=== Provided records ===

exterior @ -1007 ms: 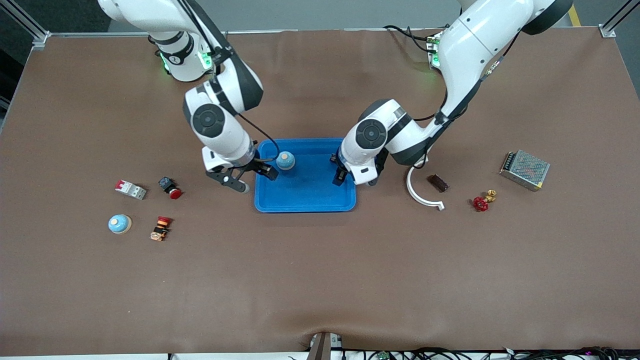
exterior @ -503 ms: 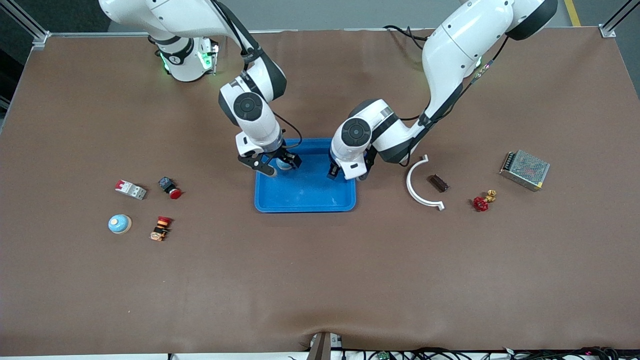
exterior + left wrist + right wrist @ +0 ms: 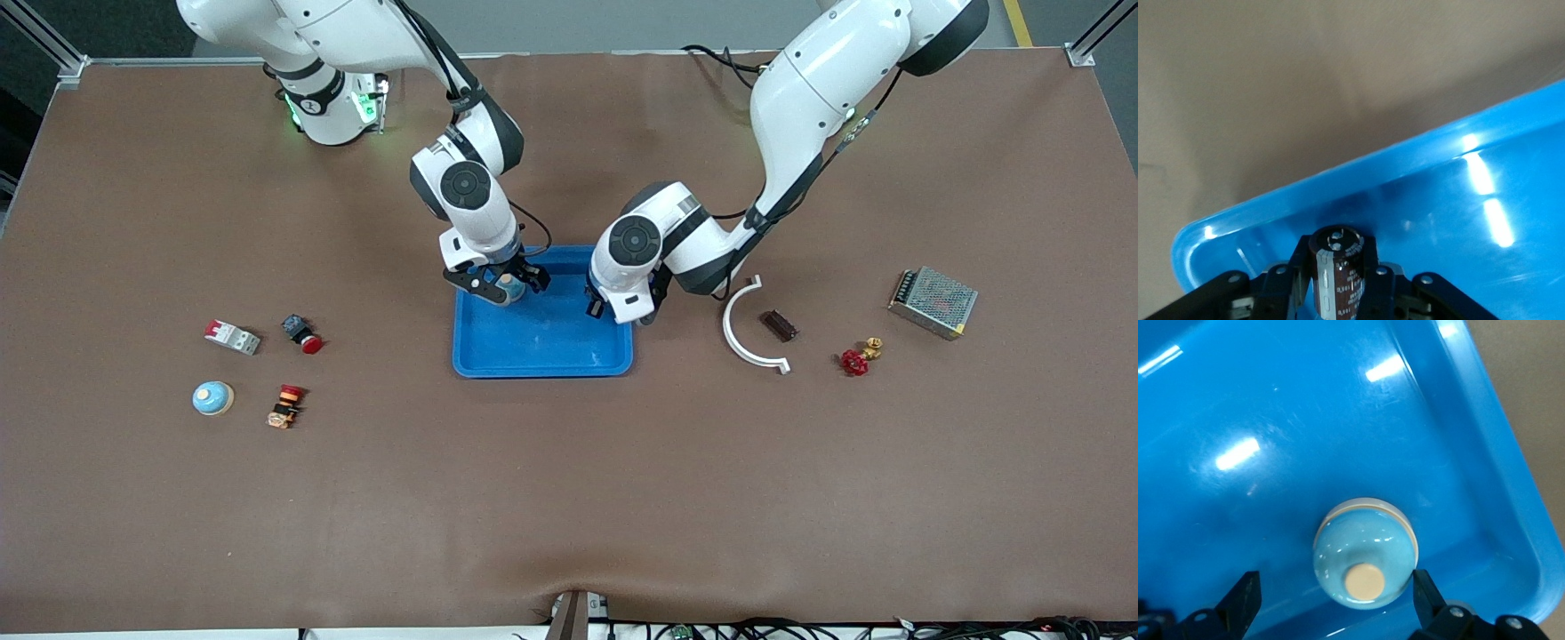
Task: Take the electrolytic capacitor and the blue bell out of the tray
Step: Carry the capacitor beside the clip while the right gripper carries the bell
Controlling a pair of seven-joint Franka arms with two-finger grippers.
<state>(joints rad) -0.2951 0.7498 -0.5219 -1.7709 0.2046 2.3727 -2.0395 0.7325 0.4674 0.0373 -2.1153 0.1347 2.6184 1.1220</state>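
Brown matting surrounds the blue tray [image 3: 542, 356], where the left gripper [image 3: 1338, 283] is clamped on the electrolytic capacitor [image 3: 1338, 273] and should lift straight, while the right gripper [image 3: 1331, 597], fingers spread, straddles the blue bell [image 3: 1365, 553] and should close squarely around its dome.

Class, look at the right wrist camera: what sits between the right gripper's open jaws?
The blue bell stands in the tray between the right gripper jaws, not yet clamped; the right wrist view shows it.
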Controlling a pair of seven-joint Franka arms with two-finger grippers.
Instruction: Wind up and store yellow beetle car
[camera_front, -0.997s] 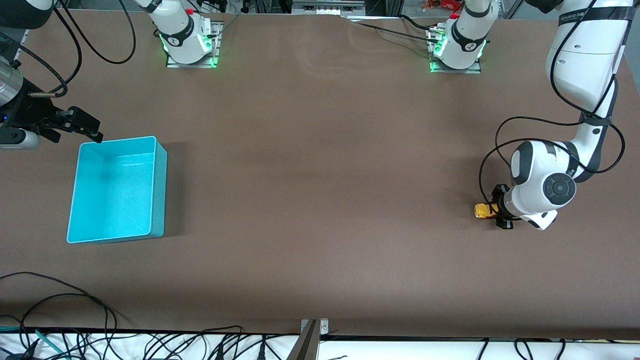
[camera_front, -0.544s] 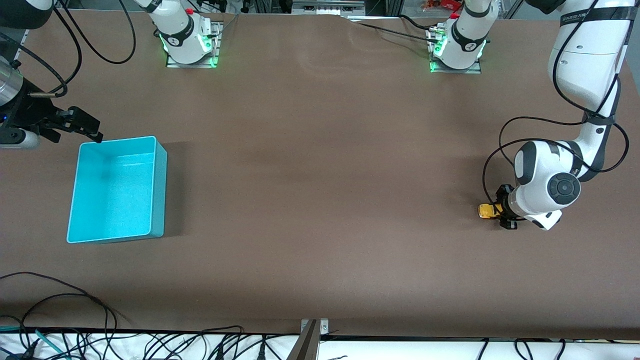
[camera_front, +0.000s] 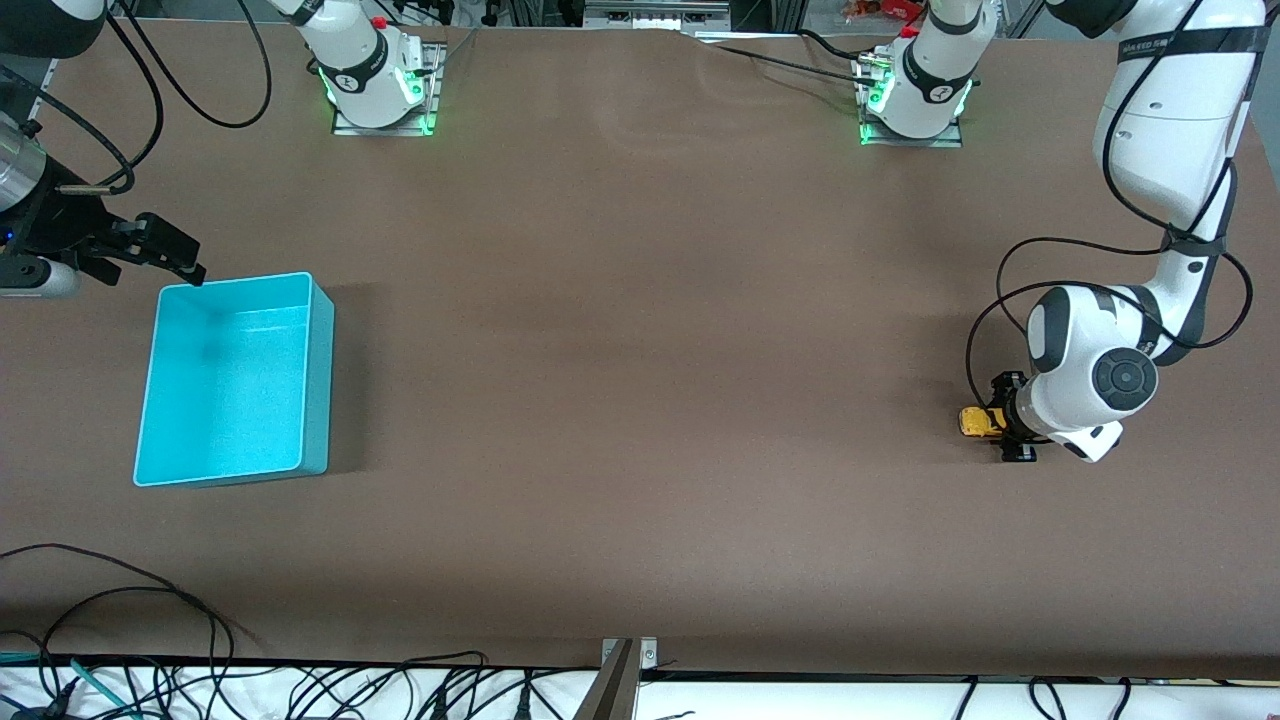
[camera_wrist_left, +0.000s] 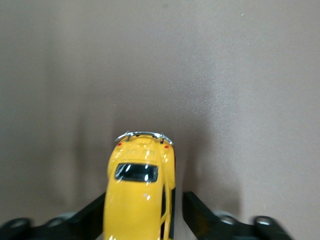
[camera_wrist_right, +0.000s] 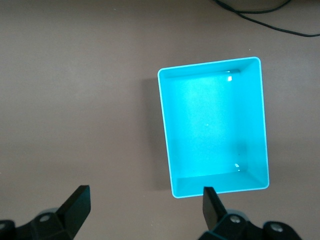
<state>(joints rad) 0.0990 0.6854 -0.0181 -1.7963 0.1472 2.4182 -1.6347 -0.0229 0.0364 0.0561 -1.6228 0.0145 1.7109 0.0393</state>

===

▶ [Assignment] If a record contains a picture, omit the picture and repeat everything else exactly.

▶ [Task response]
exterior @ -1007 ms: 
exterior @ -503 ms: 
exterior + left wrist + right wrist @ +0 ms: 
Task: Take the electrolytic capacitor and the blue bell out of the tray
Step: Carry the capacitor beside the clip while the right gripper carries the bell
Controlling a pair of seven-joint Franka arms with two-finger grippers.
<state>(joints rad) -0.2951 0.7498 -0.5219 -1.7709 0.2046 2.3727 -2.0395 0.7325 0.4674 0.0373 -2.1153 0.1347 2.6184 1.1220</state>
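Brown matting surrounds the blue tray [image 3: 542, 356], where the left gripper [image 3: 1338, 283] is clamped on the electrolytic capacitor [image 3: 1338, 273] and should lift straight, while the right gripper [image 3: 1331, 597], fingers spread, straddles the blue bell [image 3: 1365, 553] and should close squarely around its dome.

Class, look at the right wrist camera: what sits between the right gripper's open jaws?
The blue bell stands in the tray between the right gripper jaws, not yet clamped; the right wrist view shows it.
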Controlling a pair of seven-joint Franka arms with two-finger grippers.
Instruction: Wind up and store yellow beetle car
[camera_front, -0.997s] 
[camera_front, -0.544s] 
[camera_front, +0.000s] 
[camera_wrist_left, +0.000s] 
[camera_wrist_right, +0.000s] 
<state>(joints rad) 0.0990 0.6854 -0.0181 -1.7963 0.1472 2.4182 -1.6347 -0.0229 0.0364 0.0561 -1.6228 0.0145 1.7109 0.0393</state>

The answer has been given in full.